6話 烏のローブ

04.雨の日


 ***

「最近、雨ばかりですね」

 シトシトと降り続ける雨のせいでぬかるんだ地面を踏みしめつつ、メイヴィスはぽつりと言葉を溢した。濡れた場所を歩くのは嫌いだ。足下がべちょべちょしていると、それだけでやる気が下がってくる。
 そんな気持ちが声音に表れていたのだろうか。先頭を進んでいたアロイスがクツクツと笑いながら肩を揺らした。何が面白かったのかは皆目見当も付かない。

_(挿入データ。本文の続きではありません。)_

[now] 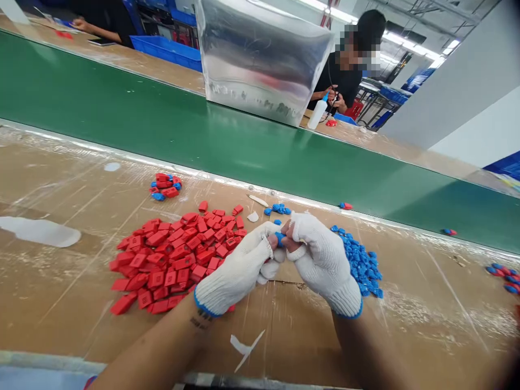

「そうだな。靴の中が濡れるのが嫌いなのか、それとも濡れている地面が嫌いなのかは知らないが存外顔と声に出るな」
「うっ……。す、すいません」
「いい。お前の言う事は分からなくも無い」

 後どのくらいでウタカタがいる河辺に着くのだろうか。そもそも、山を登っているのだから、この段階で相当に上流だ。ウタカタとの接触を避ける為に結界を張り続けている魔道士達の横もさっき通り抜けたが、ぐったりと疲れ切っていたようだった。何でも、ここまで来るのに体力を使ったそうだ。

「あ。あれですか、アロイス殿!?」

 アロイスのすぐ後ろを歩いていたヘルフリートが目を見開き、一点を指さす。しかし、その方向を見る事は構わなかった。
 ウタカタを発見した、そう言いたかったらしい彼が腕を振り上げた瞬間、その振り上げた腕から真っ赤な鮮血が滴ったからだ。本人も全く予想外の出来事だったらしく、その目を見開き硬直している。

「な、何だ……!? 何かに魔法を撃たれた?」
「周囲に人はいないみたいだけど」

 低い声でゆっくりとナターリアが周囲を見回す。気配や匂い、音に敏感な彼女がそう言うのだから少なくとも近くに急に攻撃して来るような危険人物はいないのだろう。

「クソッ、傷が深いな。どこから、何故、いきなり?」
「落ち着け、ヘルフリート」
「まさか、あの化け物――ウタカタが自発的に攻撃して来たのか?」
「ウタカタはそういう神魔物ではない。……いや待てよ、雨……」

 何事か考え始めたアロイスを余所に、メイヴィスは恐る恐る周囲の状況を観察する。
 まず、ヘルフリートが指をさした先には人型の何かが立っていた。それは人型ではあるが、まるで水のようにどこか透明でそして同時に青っぽい色をしている。髪の長い女性の姿を模しているようだった。酷く儚げで、触れればすぐに壊れてしまいそうな危うさがゾッとする程美しい。
 そんな彼女――恐らく『ウタカタ』はこちらを向くでもなく、ただ悠然と膝まで流れる水に浸かっていた。かなり上流なので薄くしか水は流れていないと思っていた川だが、この間からの雨のせいか、細いくぼみ程度しかない川から水が溢れだして周囲の土を濡らしている。
 ――水が、川から漏れ流れている。

「撤退するぞ」

 何か嫌な予感がする、そう思った矢先に神妙な顔をしたアロイスが非常にスローな動きでこちらを振り返った。負傷した腕を抱えていたヘルフリートが「え?」、と間の抜けた声を上げる。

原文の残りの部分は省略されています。